* [WHAT IS REQUIRED] Given the listing below, write out exactly the lines starting with the line that has "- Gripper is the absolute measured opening" and going on through the line that has "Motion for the", both kept.

* [DATA SHOWN]
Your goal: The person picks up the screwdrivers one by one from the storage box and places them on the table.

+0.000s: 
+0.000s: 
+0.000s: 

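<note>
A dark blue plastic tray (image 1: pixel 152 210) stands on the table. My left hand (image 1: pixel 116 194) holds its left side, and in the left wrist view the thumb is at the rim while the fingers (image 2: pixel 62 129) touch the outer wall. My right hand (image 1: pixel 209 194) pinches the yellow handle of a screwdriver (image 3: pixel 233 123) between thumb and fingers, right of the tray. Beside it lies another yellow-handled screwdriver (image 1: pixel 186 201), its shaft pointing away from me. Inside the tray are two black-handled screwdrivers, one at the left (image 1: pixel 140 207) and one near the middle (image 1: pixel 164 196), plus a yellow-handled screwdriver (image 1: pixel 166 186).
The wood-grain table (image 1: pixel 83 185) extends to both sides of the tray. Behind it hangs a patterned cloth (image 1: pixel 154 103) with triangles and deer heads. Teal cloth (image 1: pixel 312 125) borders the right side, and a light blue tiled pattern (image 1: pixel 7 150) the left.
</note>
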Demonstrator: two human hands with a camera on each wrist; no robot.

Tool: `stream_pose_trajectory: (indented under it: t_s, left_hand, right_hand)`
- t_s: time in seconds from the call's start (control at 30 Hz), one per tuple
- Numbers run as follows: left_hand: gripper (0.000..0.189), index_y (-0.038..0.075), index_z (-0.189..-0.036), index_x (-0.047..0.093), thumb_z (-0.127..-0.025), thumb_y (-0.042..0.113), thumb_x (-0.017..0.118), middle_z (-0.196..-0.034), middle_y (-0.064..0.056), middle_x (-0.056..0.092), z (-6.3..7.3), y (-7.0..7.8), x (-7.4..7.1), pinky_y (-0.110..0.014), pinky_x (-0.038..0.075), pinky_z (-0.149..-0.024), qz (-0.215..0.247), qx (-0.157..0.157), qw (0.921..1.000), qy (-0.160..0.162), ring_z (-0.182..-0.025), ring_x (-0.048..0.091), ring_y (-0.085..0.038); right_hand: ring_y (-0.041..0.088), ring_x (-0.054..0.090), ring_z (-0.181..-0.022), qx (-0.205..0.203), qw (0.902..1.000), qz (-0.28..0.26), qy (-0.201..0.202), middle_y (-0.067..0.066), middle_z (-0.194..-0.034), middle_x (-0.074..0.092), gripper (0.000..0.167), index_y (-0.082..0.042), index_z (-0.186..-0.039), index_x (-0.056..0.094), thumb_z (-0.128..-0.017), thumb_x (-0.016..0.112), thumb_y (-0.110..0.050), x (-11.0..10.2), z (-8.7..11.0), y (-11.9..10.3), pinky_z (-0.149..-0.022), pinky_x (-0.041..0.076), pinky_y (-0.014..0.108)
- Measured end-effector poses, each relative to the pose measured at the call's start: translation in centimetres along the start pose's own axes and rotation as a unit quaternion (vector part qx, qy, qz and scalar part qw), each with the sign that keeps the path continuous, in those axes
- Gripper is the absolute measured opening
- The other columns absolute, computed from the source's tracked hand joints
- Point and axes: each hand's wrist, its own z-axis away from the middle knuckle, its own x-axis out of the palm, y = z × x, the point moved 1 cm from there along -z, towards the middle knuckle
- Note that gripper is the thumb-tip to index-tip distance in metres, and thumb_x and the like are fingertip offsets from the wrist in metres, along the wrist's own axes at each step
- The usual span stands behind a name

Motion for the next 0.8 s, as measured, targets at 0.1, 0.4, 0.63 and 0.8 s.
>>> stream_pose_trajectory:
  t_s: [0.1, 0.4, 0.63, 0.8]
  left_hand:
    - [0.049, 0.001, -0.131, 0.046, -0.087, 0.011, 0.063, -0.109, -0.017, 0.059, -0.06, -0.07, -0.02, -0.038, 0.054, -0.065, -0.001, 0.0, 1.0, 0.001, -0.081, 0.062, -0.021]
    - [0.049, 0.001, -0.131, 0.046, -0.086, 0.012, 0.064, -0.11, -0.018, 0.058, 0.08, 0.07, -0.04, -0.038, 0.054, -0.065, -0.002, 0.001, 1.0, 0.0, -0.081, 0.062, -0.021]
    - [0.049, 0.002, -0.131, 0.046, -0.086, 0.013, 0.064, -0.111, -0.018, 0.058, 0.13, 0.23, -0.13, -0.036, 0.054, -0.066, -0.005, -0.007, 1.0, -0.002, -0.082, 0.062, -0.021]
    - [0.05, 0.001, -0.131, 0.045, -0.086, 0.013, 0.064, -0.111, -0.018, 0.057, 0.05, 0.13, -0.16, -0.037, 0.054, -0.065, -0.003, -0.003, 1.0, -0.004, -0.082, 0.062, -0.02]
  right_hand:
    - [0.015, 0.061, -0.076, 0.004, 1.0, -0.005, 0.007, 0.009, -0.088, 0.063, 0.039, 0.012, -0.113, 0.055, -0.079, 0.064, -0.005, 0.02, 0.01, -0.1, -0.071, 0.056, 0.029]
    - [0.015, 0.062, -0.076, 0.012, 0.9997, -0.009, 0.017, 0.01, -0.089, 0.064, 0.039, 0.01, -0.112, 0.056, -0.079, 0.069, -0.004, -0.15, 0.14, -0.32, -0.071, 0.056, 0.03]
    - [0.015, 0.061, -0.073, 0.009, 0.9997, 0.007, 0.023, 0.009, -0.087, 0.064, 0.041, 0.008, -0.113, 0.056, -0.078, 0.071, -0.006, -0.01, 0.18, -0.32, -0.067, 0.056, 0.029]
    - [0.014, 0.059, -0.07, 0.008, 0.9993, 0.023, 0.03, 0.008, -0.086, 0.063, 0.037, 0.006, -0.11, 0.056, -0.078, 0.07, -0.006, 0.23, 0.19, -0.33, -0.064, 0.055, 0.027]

* [ANSWER SPACE]
- Gripper is the absolute measured opening
- The other columns absolute, computed from the source's tracked hand joints
- Point and axes: each hand's wrist, its own z-axis away from the middle knuckle, its own x-axis out of the palm, y = z × x, the point moved 1 cm from there along -z, towards the middle knuckle
- Note that gripper is the thumb-tip to index-tip distance in metres, and thumb_x and the like are fingertip offsets from the wrist in metres, along the wrist's own axes at each step
- The usual span stands behind a name

Motion for the next 0.8 s, as measured, targets at 0.1, 0.4, 0.63 and 0.8 s.

Nothing remains to be done in this exercise.